Risques associés à l'utilisation à partir de la 12ème semaine d'aménorrhée et jusqu'à la naissance :

·         A partir de la 12ème semaine d'aménorrhée et jusqu'à la naissance, tous les AINS, par l'inhibition de la synthèse des prostaglandines, peuvent exposer le foetus à une atteinte fonctionnelle rénale :

o   in utero pouvant s'observer dès 12 semaines d'aménorrhée (mise en route de la diurèse foetale) : oligoamnios (le plus souvent réversible à l'arrêt du traitement), voire anamnios en particulier lors d'une exposition prolongée.

o   à la naissance, une insuffisance rénale (réversible ou non) peut persister en particulier en cas d'exposition tardive et prolongée (avec un risque d'hyperkaliémie sévère retardée).

Risques associés à l'utilisation au-delà de la 24ème semaine d'aménorrhée et jusqu'à la naissance :

Au-delà de la 24ème semaine d'aménorrhée, les AINS peuvent exposer le foetus à une toxicité cardio-pulmonaire (fermeture prématurée du canal artériel et hypertension artérielle pulmonaire). La constriction du canal artériel peut survenir à partir du début du 6ème mois (au-delà de la 24ème semaine d'aménorrhée) et peut conduire à une insuffisance cardiaque droite foetale ou néonatale voire à une mort foetale in utero. Ce risque est d'autant plus important que la prise est proche du terme (moindre réversibilité). Cet effet existe même pour une prise ponctuelle.
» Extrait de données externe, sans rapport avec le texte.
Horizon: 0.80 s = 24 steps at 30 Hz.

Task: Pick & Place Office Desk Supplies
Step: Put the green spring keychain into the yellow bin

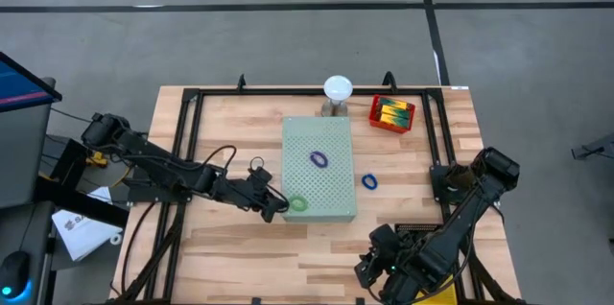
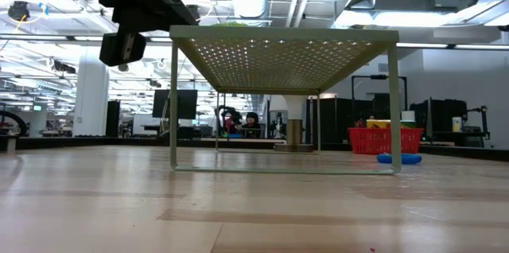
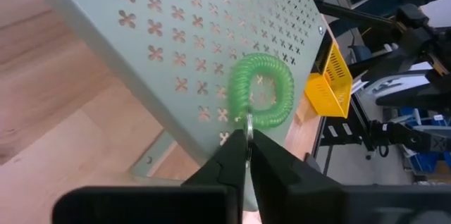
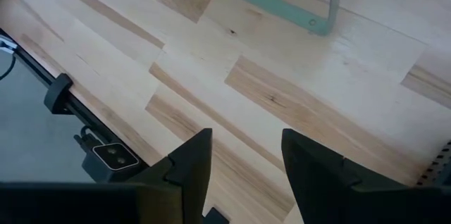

En fin de grossesse, la mère et le nouveau-né peuvent présenter :

-  un allongement du temps de saignement du fait d'une action anti-agrégante pouvant survenir même après administration de très faibles doses de médicament ;

-  une inhibition des contractions utérines entraînant un retard de terme ou un accouchement prolongé.

En conséquence :

Sauf nécessité absolue, ce médicament ne doit pas être prescrit chez une femme qui envisage une grossesse ou au cours des 5 premiers mois de grossesse (24 premières semaines d'aménorrhée). Si ce médicament est administré chez une femme souhaitant être enceinte ou enceinte de moins de 6 mois, la dose devra être la plus faible possible et la durée du traitement la plus courte possible. Une prise prolongée est fortement déconseillée.

A partir du début du 6ème mois (au-delà de 24 semaines d'aménorrhée) : toute prise de ce médicament, même ponctuelle, est contre-indiquée. Une prise par mégarde à partir de cette date justifie une surveillance cardiaque et rénale, foetale et/ou néonatale selon le terme d'exposition. La durée de cette surveillance sera adaptée à la demi-vie d'élimination de la molécule.

Allaitement

Les AINS passant dans le lait maternel, ce médicament est déconseillé chez la femme qui allaite.

En cas d'allaitement, ce médicament ne doit en aucun cas être appliqué sur la poitrine.

Fertilité

Comme tous les AINS, l'utilisation de ce médicament peut temporairement altérer la fertilité féminine en agissant sur l'ovulation ; il est donc déconseillé chez les femmes souhaitant concevoir un enfant. Chez les femmes rencontrant des difficultés pour concevoir ou réalisant des tests de fertilité, l'arrêt du traitement doit être envisagé.

Posologie et mode d'administration

Posologie

2 à 4 applications par jour.

Mode d'administration

Réservé à l'adulte (plus de 15 ans).

USAGE EXTERNE.

Voie cutanée.

Faire pénétrer le gel par un massage doux et prolongé sur la région douloureuse ou inflammatoire.

Bien se laver les mains après chaque utilisation.